### WHAT IS BEING ASKED
Nothing but the lines below from the one that contains "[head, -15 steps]" through the one that contains "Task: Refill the" should be retyped, exactly and including both ends. Do not include pictures.

### RECORDS SUPPLIED
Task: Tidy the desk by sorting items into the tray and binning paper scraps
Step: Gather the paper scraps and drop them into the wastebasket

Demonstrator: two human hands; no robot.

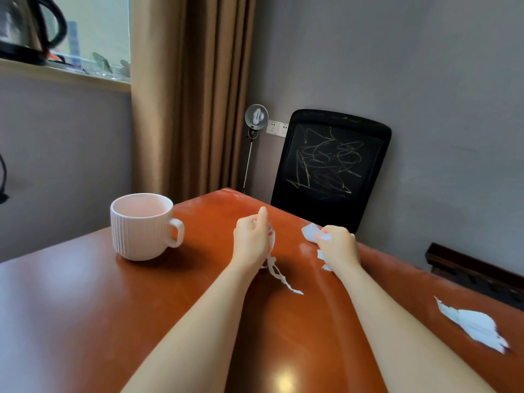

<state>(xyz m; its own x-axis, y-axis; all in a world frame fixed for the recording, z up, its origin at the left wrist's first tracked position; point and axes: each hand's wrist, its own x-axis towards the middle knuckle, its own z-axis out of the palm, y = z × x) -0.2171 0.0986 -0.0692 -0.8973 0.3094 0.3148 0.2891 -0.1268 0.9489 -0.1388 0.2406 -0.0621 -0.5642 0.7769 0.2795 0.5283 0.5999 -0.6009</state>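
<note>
My two bare forearms reach forward over a glossy reddish-brown desk (85,307). My left hand (251,239) is curled closed around a thin, jagged strip (279,275) of white paper, with one digit sticking up; the strip hangs out below my palm and trails toward me, its tip lying on the desk between my arms. My right hand (338,245), just beside the left and near the far right edge of the desk, has its fingers bunched together, pinching a few torn white scraps (310,232) that poke out to its left. Two more small bits (326,268) show beside my right wrist; I cannot tell whether they lie on the desk or hang from my hand. A larger torn scrap (473,321) lies flat on the desk well off to my right, untouched. To my left stands a white ribbed mug (141,226), upright, its handle turned toward my hands. Beyond the desk's far corner a black board (331,163) with pale scribbles leans against the grey wall, next to a small round lamp (256,116) on a thin pole and a tan curtain (192,95). A dark kettle (25,26) sits on the window ledge at upper left.
</note>
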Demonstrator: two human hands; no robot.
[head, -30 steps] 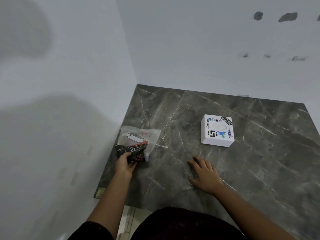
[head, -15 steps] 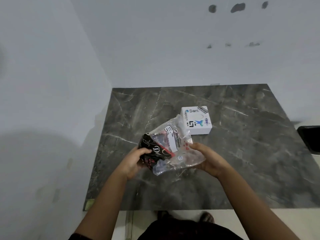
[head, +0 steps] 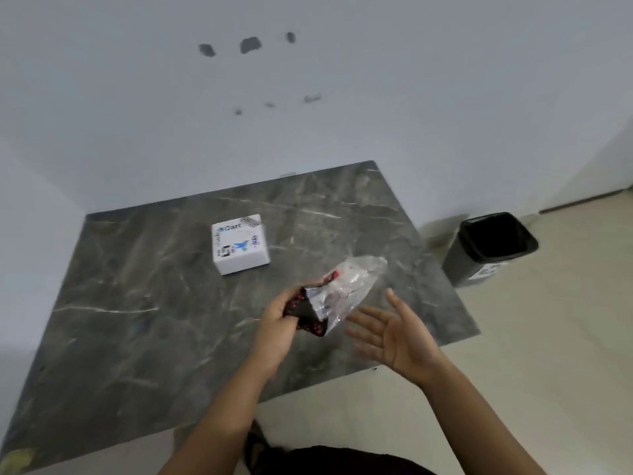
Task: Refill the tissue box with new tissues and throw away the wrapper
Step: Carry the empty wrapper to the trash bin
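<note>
My left hand (head: pixel 279 325) grips the dark, red-patterned end of a crumpled plastic wrapper (head: pixel 339 296), whose clear end sticks up and to the right above the table. My right hand (head: pixel 394 332) is open, palm up, just right of the wrapper and apart from it. The white tissue box (head: pixel 240 243), covered with stickers, rests on the dark marble table (head: pixel 144 303) behind and left of my hands.
A black bin (head: pixel 491 248) with a dark liner stands on the pale floor off the table's right edge. White walls close in the table at the back and left.
The wrapper was lifted off the table's left side, held in both hands, then my right hand let go and opened. The view swung right, and the bin came into sight.
</note>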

### EXERCISE ANSWER
[head, -15 steps] 
[head, +0 steps] 
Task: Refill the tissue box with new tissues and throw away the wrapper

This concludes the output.